WHAT THE EXERCISE ASKS:
Search the material below for the string "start" and copy each line where it appears.

DATASET SECTION:

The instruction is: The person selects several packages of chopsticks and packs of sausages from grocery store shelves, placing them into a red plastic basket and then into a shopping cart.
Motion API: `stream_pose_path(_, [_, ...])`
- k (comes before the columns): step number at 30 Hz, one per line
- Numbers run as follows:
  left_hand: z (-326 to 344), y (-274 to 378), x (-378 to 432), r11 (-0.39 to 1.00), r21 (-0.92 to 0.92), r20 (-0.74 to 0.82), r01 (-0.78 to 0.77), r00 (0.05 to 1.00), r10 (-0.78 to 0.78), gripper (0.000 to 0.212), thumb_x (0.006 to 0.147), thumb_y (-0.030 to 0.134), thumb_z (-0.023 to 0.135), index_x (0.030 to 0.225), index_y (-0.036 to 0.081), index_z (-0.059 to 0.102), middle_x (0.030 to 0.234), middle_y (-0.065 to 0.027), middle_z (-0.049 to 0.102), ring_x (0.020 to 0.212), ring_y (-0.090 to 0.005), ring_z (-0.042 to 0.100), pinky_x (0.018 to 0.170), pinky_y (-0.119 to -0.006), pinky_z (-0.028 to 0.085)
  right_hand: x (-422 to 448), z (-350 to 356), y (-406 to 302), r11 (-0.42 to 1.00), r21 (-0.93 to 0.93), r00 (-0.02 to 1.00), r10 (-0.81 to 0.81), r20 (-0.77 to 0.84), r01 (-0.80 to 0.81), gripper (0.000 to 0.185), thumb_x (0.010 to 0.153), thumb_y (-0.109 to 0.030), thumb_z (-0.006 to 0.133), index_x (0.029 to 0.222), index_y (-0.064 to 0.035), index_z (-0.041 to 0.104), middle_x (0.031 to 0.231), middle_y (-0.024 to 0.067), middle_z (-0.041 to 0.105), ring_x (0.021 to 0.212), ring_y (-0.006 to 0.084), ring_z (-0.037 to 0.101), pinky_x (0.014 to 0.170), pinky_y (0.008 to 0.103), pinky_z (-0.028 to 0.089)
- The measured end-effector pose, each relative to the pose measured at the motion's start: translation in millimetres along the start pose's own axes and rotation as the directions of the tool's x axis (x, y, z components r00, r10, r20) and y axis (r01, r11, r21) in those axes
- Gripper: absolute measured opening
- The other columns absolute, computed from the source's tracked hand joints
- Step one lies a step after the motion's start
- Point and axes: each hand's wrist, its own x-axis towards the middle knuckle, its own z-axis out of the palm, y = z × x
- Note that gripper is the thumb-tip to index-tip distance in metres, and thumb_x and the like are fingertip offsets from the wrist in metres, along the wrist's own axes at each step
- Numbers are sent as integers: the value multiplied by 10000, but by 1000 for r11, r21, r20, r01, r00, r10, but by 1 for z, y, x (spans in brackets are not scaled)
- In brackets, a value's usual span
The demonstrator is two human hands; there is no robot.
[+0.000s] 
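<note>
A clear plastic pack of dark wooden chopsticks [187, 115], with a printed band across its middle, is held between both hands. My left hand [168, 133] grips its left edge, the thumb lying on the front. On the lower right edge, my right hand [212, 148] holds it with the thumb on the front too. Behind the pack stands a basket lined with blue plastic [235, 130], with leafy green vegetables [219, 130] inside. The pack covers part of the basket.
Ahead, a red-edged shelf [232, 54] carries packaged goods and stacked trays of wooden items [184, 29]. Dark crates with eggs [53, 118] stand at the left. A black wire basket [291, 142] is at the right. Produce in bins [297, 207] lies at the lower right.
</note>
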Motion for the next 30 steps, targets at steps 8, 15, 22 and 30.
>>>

RESULT OF THE EXERCISE:
- The measured end-effector pose, each relative to the pose measured at the motion's start: translation in millimetres along the start pose's own axes and rotation as the directions of the tool's x axis (x, y, z components r00, r10, r20) and y axis (r01, r11, r21) in those axes
- Step one lies a step after the motion's start

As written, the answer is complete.